• _TASK ITEM_
Return, exactly as written, every line from the first line of the data below through the line that contains "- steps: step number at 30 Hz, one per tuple".

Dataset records
⁂

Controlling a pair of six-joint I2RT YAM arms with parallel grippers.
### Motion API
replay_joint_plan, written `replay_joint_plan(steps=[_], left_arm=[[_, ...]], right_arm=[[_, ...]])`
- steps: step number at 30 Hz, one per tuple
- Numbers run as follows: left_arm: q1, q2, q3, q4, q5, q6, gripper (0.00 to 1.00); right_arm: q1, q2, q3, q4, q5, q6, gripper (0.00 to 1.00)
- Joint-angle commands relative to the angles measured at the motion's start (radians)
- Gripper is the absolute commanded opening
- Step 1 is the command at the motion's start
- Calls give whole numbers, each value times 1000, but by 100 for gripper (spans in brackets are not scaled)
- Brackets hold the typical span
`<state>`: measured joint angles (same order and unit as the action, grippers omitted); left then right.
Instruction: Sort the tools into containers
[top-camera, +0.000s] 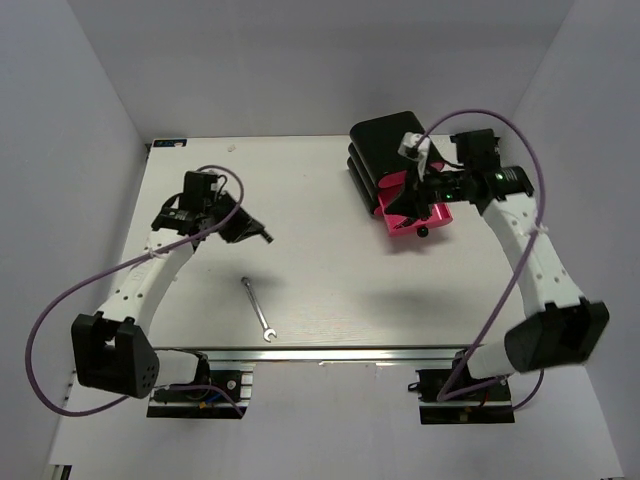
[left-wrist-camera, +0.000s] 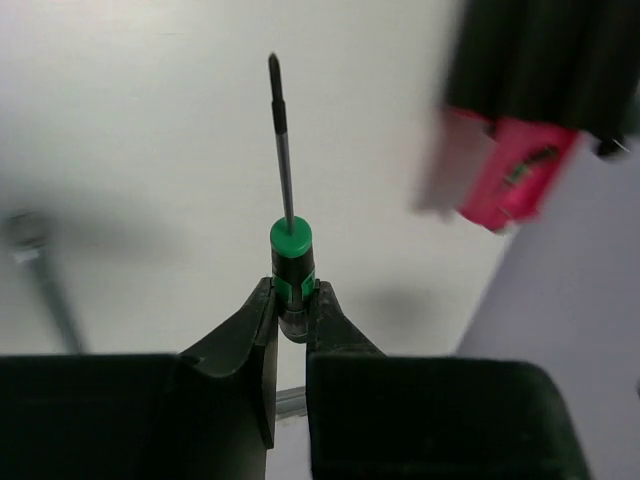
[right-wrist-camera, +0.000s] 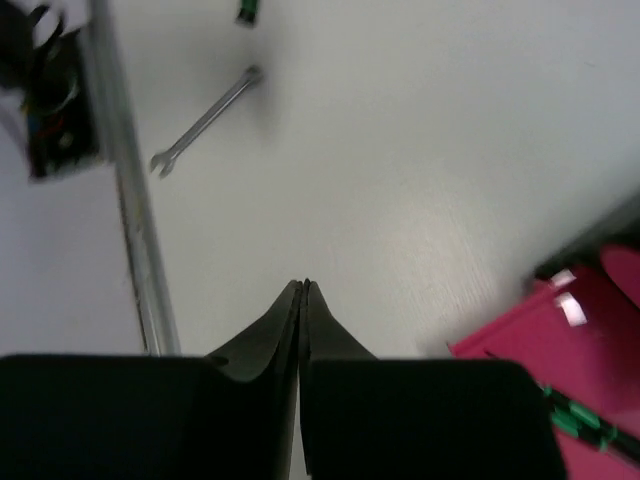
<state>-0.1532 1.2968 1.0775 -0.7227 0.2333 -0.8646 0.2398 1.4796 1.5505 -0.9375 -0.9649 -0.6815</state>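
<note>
My left gripper is shut on the green-and-black handle of a small screwdriver, whose thin shaft points away from me. In the top view this gripper hovers over the left half of the table. A silver wrench lies flat near the front edge and also shows in the right wrist view. The black drawer stack stands at the back right, with one pink drawer pulled open. My right gripper is shut and empty, above the open drawer's left edge. A green-handled screwdriver lies in the drawer.
The table's front metal rail runs past the wrench. The open drawer's black knob sticks out toward the front. White walls close in the table on the left, back and right. The pink drawer shows blurred in the left wrist view.
</note>
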Motion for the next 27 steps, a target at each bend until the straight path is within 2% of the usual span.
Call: replay_joint_plan(steps=[1, 3, 6, 7, 8, 9, 10, 11, 12, 13, 15, 17, 20, 23, 27], left_arm=[[-138, 33, 56, 267, 136, -60, 0], [-258, 146, 159, 348, 143, -63, 0], [-396, 344, 342, 428, 159, -27, 0], [-425, 396, 402, 427, 162, 34, 0], [-475, 506, 468, 414, 155, 77, 0], [-499, 562, 612, 372, 138, 123, 0], [-538, 614, 684, 346, 126, 232, 0], [-554, 719, 758, 316, 101, 293, 0], [-569, 772, 918, 236, 34, 353, 0], [-594, 820, 993, 194, 3, 457, 0], [-605, 933, 1149, 135, -8, 528, 0], [-621, 961, 1185, 132, -2, 599, 0], [-649, 929, 1087, 238, -9, 670, 0], [-674, 920, 1016, 351, -78, 729, 0], [-709, 1013, 1146, 296, -201, 860, 0]], right_arm=[[-88, -154, -128, 461, 230, 458, 0], [-156, -232, -205, 531, 337, 554, 0], [-229, -295, -251, 548, 377, 553, 0], [-264, -306, -257, 536, 374, 550, 0], [-284, -324, -263, 513, 365, 547, 0], [-327, -335, -280, 503, 356, 539, 0], [-347, -349, -294, 499, 335, 534, 0], [-368, -373, -306, 493, 321, 530, 0], [-405, -386, -335, 490, 309, 522, 0], [-419, -399, -348, 487, 293, 504, 0], [-445, -433, -365, 467, 288, 481, 0], [-453, -461, -389, 456, 288, 450, 0], [-465, -490, -426, 456, 298, 444, 0], [-465, -502, -449, 460, 290, 453, 0], [-465, -507, -452, 450, 281, 445, 0]])
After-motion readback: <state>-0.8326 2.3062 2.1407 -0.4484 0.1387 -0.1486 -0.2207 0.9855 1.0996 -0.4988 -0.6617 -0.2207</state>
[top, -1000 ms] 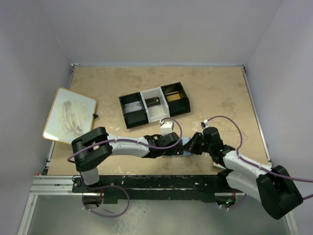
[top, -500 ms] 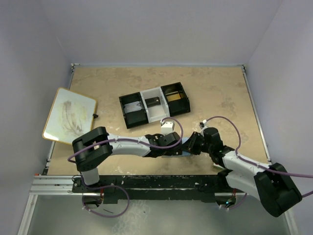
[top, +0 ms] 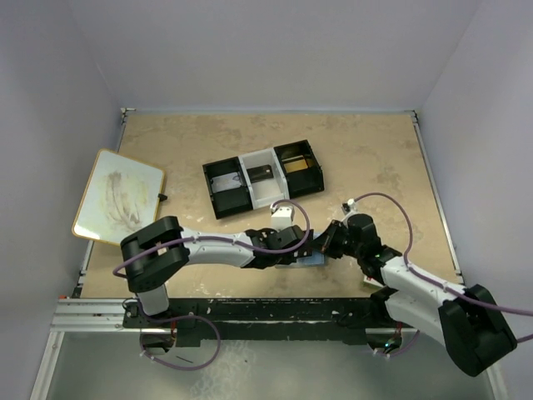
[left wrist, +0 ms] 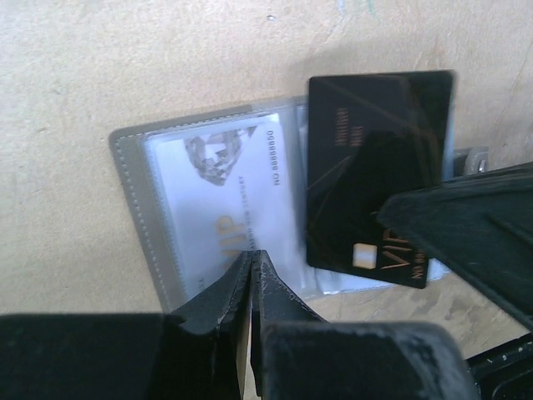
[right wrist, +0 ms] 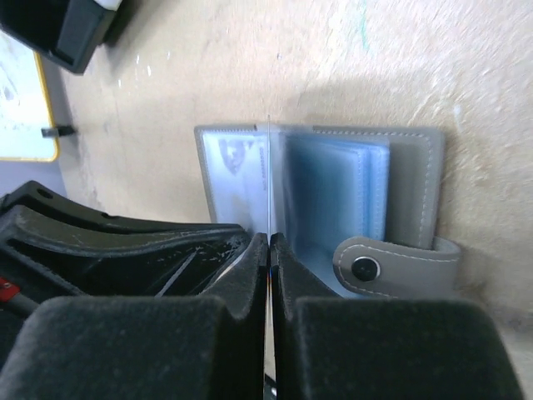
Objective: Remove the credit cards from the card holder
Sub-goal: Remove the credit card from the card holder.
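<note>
On the open card holder (left wrist: 132,192) rested the closed left gripper (left wrist: 251,260); the right gripper (right wrist: 269,243) pinched a black card (left wrist: 366,150), both arms bent inward at the near edge of the table (top: 375,158). Only the left wrist view showed the card's face.

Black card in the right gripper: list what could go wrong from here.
1. The right gripper is shut on just one edge of the black card, so the card may twist or slip out.
2. If the card catches in a clear sleeve, pulling may drag the card holder along, since the shut left gripper presses on it only at one edge.
</note>
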`<control>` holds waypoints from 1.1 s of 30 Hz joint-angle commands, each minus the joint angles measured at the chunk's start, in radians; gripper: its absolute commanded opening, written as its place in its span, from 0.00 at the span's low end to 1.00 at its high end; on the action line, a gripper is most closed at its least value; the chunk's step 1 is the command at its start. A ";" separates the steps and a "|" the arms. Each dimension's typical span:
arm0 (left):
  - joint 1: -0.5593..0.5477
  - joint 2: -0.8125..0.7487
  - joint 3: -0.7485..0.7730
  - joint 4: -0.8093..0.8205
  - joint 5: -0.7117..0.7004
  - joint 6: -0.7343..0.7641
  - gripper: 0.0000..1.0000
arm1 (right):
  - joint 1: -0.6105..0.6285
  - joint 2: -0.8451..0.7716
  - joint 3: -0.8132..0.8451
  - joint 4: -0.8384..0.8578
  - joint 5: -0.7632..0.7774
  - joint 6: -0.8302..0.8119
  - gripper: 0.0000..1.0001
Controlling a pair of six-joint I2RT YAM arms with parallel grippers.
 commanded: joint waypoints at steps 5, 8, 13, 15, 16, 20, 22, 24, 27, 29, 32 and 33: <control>0.026 -0.103 -0.072 -0.051 -0.078 -0.024 0.00 | -0.007 -0.143 0.073 -0.143 0.099 -0.122 0.00; 0.066 -0.166 -0.080 -0.074 -0.063 -0.025 0.11 | -0.007 -0.211 0.090 -0.105 0.085 -0.180 0.00; 0.170 -0.389 -0.144 -0.053 -0.020 0.024 0.36 | -0.005 -0.329 0.111 -0.002 0.123 -0.314 0.00; 0.195 -0.450 -0.143 -0.094 -0.049 0.036 0.42 | -0.005 -0.341 0.119 0.024 0.113 -0.369 0.00; 0.209 -0.468 -0.137 -0.132 -0.065 0.033 0.43 | -0.005 -0.342 0.125 0.030 0.109 -0.394 0.00; 0.255 -0.505 -0.147 -0.238 -0.110 0.034 0.46 | -0.005 -0.334 0.149 0.061 0.070 -0.482 0.00; 0.291 -0.512 -0.156 -0.297 -0.121 0.034 0.50 | -0.005 -0.325 0.155 0.089 0.041 -0.518 0.00; 0.333 -0.539 -0.170 -0.318 -0.123 0.041 0.55 | -0.004 -0.316 0.160 0.117 0.020 -0.560 0.00; 0.395 -0.586 -0.185 -0.331 -0.114 0.068 0.58 | -0.002 -0.282 0.172 0.167 0.009 -0.633 0.00; 0.443 -0.608 -0.177 -0.356 -0.116 0.094 0.60 | 0.000 -0.247 0.194 0.193 0.003 -0.701 0.00; 0.510 -0.627 -0.145 -0.420 -0.148 0.134 0.62 | 0.001 -0.179 0.233 0.258 -0.055 -0.798 0.00; 0.531 -0.633 -0.132 -0.445 -0.171 0.140 0.62 | 0.001 -0.151 0.245 0.293 -0.117 -0.852 0.00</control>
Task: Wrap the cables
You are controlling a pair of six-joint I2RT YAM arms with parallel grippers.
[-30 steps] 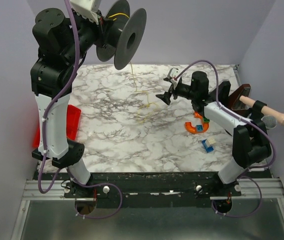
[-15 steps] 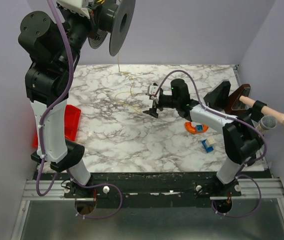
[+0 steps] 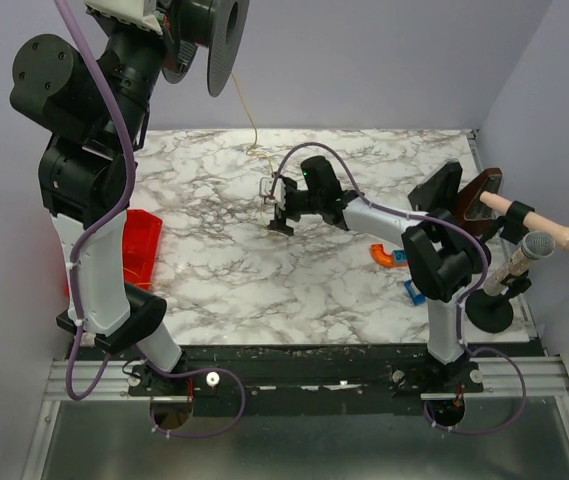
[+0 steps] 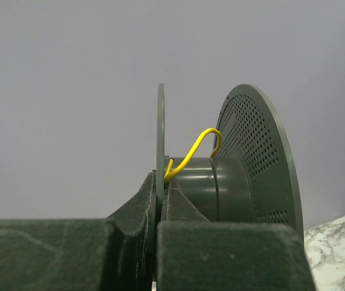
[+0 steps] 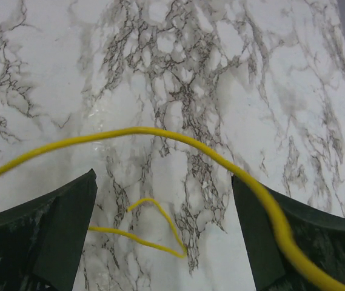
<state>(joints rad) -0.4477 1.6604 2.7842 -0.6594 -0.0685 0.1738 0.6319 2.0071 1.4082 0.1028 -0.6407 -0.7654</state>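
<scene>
- cables [image 3: 248, 125]: one thin yellow strand, hanging from the spool [image 3: 209, 30] at the upper left of the top view down to the table [image 3: 214, 270], its loose end curling at centre
- left gripper [image 4: 160, 188] is clamped on the spool's thin flange; a yellow end loops off the hub
- since a second ago the spool has risen and swung left, and the loops on the table have shrunk; slack is probably being drawn off
- right gripper [image 5: 166, 242] has come from the right to centre frame; its jaws stand apart, the strand arching between them, nothing held
- likely next: closing to guide the strand onto the hub
</scene>
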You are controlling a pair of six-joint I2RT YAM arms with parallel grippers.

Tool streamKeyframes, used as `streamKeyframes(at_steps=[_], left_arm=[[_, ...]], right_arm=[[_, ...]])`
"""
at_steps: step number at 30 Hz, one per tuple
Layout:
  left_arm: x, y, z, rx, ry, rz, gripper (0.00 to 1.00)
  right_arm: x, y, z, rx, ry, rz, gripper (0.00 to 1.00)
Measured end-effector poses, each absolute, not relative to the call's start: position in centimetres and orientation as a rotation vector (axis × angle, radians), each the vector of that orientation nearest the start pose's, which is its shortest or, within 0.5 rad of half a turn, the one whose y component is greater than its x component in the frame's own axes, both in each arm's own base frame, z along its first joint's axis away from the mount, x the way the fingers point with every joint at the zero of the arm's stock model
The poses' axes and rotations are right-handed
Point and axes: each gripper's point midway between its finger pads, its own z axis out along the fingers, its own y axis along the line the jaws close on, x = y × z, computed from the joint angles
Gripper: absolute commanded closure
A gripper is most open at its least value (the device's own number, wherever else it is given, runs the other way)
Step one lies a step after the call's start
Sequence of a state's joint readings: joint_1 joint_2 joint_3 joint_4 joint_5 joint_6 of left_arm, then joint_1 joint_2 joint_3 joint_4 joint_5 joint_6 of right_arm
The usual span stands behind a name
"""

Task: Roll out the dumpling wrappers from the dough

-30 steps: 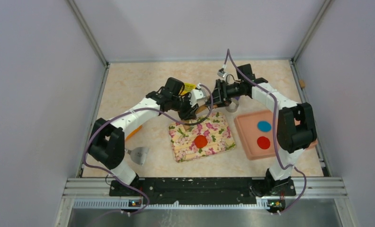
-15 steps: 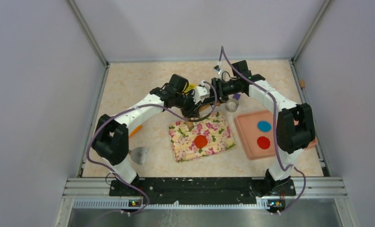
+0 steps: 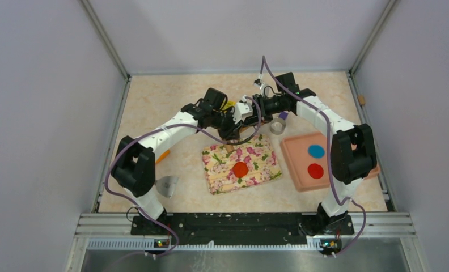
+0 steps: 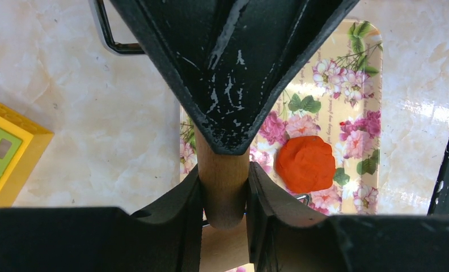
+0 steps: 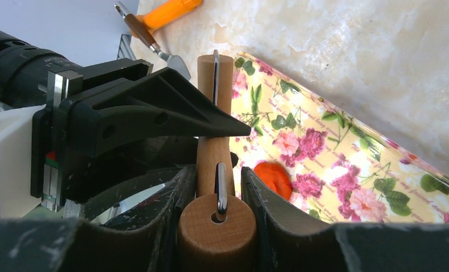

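Near the left edge of the tabletop [image 3: 154,107] lies an orange-handled scraper [image 5: 168,10], metal blade toward the near edge.

Left arm [image 3: 171,127] reaches toward the centre. Its jaws are closed tight on one wooden handle of the rolling pin [image 4: 221,187], both pads touching the wood. A yellow-and-green plastic piece [image 4: 7,147] sits beside it on the far side.

The pin hangs over the far edge of the floral tray [image 3: 216,175]; cannot tell if it touches the tray. The dough [image 3: 240,169] is a flat, roundish red-orange patch on the middle of the floral tray, apart from the pin and both jaws.

A metal ring [image 3: 278,126] stands just beyond the tray's far-right corner.

Right arm [image 3: 324,116] comes in from the right. Its jaws are clamped on the pin's other handle end, which has a wire loop through it.

The pink tray [image 3: 296,164] near the right edge holds a blue disc [image 3: 316,151] and, nearer, one red dumpling wrapper [image 3: 315,170], apart from each other.

The tabletop is beige marble-pattern. Plain grey walls and aluminium frame rails enclose it.
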State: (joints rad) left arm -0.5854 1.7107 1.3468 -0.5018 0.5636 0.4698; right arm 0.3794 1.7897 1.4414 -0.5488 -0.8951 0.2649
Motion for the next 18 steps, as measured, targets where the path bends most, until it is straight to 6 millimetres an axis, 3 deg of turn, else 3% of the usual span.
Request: streamKeyframes(at_steps=[1,5,8,12,18], left_arm=[[31.5,-30.2,14.3,1.413,1.925,-0.735,0.97],[31.5,-30.2,14.2,1.407,1.935,-0.726,0.63],[31.6,-30.0,14.1,1.399,1.949,-0.709,0.5],[31.2,-28.5,14.7,1.355,1.96,-0.698,0.41],[29.8,-23.2,15.0,1.205,2.056,-0.608,0.43]], right_arm=[[32.4,28.4,18.2,-0.549,2.413,1.382,1.0],[32.4,28.4,18.1,-0.557,2.409,1.382,1.0],[32.6,28.1,18.0,-0.568,2.401,1.37,1.0],[31.7,26.2,16.3,-0.531,2.456,1.348,1.0],[32.5,21.2,16.5,-0.385,2.467,1.278,1.0]])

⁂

• _SOLUTION TO THE EXERCISE_
Controlling a pair of six-joint I2RT YAM arms with parallel grippers.
### Motion API
replay_joint_plan, written `replay_joint_plan(steps=[_], left_arm=[[_, ...]], right_arm=[[_, ...]])`
- steps: step number at 30 Hz, one per tuple

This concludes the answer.